▸ **Work request**
From the entries below, pull out each line where "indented" appears.

(Data records)
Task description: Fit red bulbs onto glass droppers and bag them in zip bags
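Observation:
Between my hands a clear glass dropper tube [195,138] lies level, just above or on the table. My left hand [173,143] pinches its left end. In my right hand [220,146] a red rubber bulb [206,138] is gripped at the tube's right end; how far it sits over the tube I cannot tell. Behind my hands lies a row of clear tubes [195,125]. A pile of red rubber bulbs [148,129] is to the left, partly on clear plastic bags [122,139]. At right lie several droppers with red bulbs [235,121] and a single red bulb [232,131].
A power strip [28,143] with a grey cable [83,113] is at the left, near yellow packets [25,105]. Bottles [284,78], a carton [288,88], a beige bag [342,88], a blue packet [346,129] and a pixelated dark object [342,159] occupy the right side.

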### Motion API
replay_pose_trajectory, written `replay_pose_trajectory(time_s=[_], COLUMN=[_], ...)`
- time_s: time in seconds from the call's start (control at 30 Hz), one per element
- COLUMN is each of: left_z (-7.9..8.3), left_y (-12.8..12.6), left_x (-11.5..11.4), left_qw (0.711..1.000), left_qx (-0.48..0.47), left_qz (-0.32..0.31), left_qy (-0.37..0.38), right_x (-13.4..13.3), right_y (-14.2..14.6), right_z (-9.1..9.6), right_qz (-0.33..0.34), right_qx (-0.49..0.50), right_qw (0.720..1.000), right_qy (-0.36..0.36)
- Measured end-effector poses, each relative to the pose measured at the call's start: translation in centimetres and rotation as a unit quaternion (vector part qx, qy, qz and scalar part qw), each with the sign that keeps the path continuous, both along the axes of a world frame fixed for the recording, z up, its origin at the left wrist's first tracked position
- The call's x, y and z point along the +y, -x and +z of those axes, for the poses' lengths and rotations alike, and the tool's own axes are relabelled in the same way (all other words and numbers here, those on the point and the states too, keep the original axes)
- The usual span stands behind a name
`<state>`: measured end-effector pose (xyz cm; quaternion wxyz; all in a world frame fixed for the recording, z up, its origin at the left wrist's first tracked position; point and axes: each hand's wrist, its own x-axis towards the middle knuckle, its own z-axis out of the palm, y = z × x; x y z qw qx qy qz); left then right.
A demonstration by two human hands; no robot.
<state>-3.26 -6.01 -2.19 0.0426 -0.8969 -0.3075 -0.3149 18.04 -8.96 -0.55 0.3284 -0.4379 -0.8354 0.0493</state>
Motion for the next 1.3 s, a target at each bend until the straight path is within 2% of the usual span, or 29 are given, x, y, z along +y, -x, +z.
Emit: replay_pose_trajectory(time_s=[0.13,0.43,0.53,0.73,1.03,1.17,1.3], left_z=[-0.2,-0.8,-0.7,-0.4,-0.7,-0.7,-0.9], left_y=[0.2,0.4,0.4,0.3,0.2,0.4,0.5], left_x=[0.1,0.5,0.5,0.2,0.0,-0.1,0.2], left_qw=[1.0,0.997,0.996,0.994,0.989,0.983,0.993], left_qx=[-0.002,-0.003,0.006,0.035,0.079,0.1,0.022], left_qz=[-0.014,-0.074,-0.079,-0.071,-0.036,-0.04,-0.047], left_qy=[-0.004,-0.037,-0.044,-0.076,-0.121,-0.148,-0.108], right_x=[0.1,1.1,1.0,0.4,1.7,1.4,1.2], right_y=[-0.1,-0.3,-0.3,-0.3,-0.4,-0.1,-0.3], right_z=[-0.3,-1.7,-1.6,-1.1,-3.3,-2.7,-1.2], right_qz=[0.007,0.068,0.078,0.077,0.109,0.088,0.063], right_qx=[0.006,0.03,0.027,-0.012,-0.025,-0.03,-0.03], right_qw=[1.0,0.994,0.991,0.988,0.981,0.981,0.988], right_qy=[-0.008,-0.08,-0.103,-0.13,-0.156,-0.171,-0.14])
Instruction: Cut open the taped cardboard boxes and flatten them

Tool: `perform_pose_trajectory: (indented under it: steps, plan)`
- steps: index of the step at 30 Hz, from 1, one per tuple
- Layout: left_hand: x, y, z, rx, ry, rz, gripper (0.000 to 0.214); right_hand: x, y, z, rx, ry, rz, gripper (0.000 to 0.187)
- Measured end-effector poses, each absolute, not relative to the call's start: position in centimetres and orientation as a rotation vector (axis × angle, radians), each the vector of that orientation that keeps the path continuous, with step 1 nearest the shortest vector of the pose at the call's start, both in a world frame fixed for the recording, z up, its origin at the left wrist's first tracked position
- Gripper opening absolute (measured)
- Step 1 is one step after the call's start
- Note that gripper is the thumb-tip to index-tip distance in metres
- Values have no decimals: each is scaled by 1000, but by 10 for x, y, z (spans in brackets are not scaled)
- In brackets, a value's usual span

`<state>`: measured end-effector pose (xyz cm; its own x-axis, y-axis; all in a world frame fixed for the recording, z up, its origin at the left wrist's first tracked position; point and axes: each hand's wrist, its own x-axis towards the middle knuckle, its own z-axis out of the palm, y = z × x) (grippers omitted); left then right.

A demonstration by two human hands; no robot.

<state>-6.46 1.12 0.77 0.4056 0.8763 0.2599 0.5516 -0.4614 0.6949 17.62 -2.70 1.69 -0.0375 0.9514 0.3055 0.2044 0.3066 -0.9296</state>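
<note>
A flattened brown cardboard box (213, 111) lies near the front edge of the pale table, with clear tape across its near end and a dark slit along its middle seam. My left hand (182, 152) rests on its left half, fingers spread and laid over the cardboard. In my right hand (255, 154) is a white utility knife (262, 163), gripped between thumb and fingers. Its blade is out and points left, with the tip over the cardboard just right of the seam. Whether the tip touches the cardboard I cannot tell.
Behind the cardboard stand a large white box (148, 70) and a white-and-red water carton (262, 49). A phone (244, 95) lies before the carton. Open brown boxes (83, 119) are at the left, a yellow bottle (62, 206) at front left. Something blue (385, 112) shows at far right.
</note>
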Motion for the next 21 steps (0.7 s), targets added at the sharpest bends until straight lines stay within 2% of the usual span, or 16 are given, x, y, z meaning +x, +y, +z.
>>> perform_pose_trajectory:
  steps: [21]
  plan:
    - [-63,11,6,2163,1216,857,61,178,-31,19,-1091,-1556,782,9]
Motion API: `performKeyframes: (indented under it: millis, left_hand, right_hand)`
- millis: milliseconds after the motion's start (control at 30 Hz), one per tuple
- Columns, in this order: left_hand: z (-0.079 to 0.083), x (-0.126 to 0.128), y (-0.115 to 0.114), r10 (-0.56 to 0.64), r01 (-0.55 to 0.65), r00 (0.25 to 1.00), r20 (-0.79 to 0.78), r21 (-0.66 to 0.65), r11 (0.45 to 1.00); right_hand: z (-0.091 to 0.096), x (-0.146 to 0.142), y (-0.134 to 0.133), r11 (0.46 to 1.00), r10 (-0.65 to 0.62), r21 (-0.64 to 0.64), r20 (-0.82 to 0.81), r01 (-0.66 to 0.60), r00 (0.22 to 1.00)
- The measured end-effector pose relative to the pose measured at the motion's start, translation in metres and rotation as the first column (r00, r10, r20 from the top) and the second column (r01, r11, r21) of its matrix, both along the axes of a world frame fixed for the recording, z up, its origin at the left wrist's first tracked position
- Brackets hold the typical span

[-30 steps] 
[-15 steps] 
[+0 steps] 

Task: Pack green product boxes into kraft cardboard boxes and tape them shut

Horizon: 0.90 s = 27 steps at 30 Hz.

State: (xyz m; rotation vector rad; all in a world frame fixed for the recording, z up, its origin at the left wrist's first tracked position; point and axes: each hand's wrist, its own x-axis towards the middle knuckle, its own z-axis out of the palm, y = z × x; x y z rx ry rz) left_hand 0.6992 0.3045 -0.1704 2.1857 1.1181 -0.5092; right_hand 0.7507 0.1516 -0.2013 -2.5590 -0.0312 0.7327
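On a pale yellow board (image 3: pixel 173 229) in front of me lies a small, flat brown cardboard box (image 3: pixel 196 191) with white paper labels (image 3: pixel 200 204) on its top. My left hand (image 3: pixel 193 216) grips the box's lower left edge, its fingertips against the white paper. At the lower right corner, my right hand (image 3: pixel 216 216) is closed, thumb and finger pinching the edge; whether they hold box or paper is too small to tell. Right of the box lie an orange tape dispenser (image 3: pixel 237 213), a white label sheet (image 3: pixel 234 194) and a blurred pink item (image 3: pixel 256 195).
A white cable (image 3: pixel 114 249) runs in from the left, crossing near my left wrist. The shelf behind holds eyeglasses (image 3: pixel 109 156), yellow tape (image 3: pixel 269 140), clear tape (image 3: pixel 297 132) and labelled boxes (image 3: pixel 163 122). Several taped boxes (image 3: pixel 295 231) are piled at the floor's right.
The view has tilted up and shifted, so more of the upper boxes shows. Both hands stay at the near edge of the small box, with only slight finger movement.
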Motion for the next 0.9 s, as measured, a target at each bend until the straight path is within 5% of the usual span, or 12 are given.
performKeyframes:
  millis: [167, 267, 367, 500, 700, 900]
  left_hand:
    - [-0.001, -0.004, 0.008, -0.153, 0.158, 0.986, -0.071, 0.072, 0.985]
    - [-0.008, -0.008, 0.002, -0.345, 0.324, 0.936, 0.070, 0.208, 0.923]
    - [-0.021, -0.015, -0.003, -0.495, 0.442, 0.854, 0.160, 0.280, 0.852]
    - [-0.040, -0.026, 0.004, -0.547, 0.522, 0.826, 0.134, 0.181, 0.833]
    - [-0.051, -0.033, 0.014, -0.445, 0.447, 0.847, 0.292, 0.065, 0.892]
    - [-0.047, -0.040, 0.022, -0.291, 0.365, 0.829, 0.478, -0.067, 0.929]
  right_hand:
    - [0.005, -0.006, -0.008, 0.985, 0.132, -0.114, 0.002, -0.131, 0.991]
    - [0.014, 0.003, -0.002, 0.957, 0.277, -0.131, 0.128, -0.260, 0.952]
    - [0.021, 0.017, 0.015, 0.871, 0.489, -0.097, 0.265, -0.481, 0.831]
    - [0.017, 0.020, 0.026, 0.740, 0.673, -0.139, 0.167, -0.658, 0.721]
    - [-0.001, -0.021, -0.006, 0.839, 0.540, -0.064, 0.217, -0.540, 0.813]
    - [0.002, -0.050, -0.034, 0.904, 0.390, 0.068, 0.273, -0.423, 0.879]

▸ **Problem solution**
Tool: `perform_pose_trajectory: (indented under it: steps, plan)`
Motion API: `performKeyframes: (indented under it: millis, left_hand, right_hand)`

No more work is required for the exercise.